Without skipping anything, print all of the data exactly.

Top of EXERCISE DATA

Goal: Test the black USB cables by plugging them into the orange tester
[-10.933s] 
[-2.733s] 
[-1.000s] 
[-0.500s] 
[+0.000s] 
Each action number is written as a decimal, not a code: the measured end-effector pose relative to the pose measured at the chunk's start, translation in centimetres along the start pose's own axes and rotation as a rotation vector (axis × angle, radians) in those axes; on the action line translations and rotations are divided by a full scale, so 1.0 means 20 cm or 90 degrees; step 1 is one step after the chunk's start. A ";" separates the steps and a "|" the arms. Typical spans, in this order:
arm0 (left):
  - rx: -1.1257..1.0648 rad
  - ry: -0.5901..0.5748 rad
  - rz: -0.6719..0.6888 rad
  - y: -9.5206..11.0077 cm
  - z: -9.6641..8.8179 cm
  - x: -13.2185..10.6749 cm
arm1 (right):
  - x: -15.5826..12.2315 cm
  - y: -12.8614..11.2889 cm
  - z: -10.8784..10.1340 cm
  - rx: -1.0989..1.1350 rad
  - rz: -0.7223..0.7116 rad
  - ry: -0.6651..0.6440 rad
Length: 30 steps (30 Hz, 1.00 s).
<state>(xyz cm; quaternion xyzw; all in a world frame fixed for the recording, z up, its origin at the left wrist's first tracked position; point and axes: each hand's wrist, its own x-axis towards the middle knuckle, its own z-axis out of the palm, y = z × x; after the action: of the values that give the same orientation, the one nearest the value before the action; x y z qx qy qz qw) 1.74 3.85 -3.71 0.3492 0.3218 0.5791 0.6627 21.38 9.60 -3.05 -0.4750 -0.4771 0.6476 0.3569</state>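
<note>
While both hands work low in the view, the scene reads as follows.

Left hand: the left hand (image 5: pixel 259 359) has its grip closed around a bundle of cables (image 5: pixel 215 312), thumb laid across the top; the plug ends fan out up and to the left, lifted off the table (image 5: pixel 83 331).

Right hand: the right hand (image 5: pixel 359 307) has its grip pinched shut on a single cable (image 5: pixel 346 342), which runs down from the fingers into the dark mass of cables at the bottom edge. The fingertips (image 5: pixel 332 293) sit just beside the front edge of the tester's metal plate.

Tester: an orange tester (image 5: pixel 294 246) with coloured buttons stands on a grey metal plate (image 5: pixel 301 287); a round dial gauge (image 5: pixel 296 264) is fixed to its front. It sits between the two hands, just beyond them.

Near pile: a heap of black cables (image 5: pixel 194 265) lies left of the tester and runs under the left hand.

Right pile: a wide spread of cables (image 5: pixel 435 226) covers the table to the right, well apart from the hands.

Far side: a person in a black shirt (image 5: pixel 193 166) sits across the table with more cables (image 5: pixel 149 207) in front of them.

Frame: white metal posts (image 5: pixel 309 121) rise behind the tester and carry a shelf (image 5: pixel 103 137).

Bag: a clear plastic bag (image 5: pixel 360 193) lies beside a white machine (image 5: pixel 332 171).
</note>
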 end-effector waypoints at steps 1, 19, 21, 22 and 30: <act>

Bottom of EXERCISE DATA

ANSWER BOX:
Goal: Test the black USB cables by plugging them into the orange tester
[-10.933s] 
[-2.733s] 
[-1.000s] 
[-0.500s] 
[+0.000s] 
Each action number is written as a decimal, not a code: the measured end-effector pose relative to the pose measured at the chunk's start, translation in centimetres along the start pose's own axes and rotation as a rotation vector (axis × angle, radians) in those axes; on the action line translations and rotations are divided by a full scale, so 1.0 means 20 cm or 90 degrees; step 1 is one step after the chunk's start. A ";" separates the steps and a "|" the arms. Typical spans, in this order:
arm0 (left):
  - rx: -1.1257..1.0648 rad
  - ry: -0.5901..0.5748 rad
  - rz: -0.6719..0.6888 rad
  - y: -9.5206..11.0077 cm
  - z: -9.6641..8.8179 cm
  - x: -13.2185..10.6749 cm
arm1 (right):
  - x: -15.5826..12.2315 cm
  - y: -12.8614..11.2889 cm
  - z: -10.8784..10.1340 cm
  - rx: -1.0989..1.1350 rad
  - rz: -0.7223..0.7116 rad
  - ry: -0.6651..0.6440 rad
Length: 30 steps (30 Hz, 1.00 s).
<state>(xyz cm; quaternion xyzw; all in a world frame fixed for the recording, z up, its origin at the left wrist's first tracked position; point and axes: each hand's wrist, its own x-axis towards the middle knuckle, its own z-axis out of the palm, y = z × x; after the action: of the values that give the same orientation, the one nearest the value before the action; x y z qx qy qz qw) 1.74 3.85 -3.71 0.3492 0.3218 0.5791 0.6627 21.38 9.60 -3.05 -0.4750 -0.4771 0.6476 0.3569</state>
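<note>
While both hands work low in the view, the scene reads as follows.

Left hand: the left hand (image 5: pixel 259 359) has its grip closed around a bundle of cables (image 5: pixel 215 312), thumb laid across the top; the plug ends fan out up and to the left, lifted off the table (image 5: pixel 83 331).

Right hand: the right hand (image 5: pixel 359 307) has its grip pinched shut on a single cable (image 5: pixel 346 342), which runs down from the fingers into the dark mass of cables at the bottom edge. The fingertips (image 5: pixel 332 293) sit just beside the front edge of the tester's metal plate.

Tester: an orange tester (image 5: pixel 294 246) with coloured buttons stands on a grey metal plate (image 5: pixel 301 287); a round dial gauge (image 5: pixel 296 264) is fixed to its front. It sits between the two hands, just beyond them.

Near pile: a heap of black cables (image 5: pixel 194 265) lies left of the tester and runs under the left hand.

Right pile: a wide spread of cables (image 5: pixel 435 226) covers the table to the right, well apart from the hands.

Far side: a person in a black shirt (image 5: pixel 193 166) sits across the table with more cables (image 5: pixel 149 207) in front of them.

Frame: white metal posts (image 5: pixel 309 121) rise behind the tester and carry a shelf (image 5: pixel 103 137).

Bag: a clear plastic bag (image 5: pixel 360 193) lies beside a white machine (image 5: pixel 332 171).
</note>
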 end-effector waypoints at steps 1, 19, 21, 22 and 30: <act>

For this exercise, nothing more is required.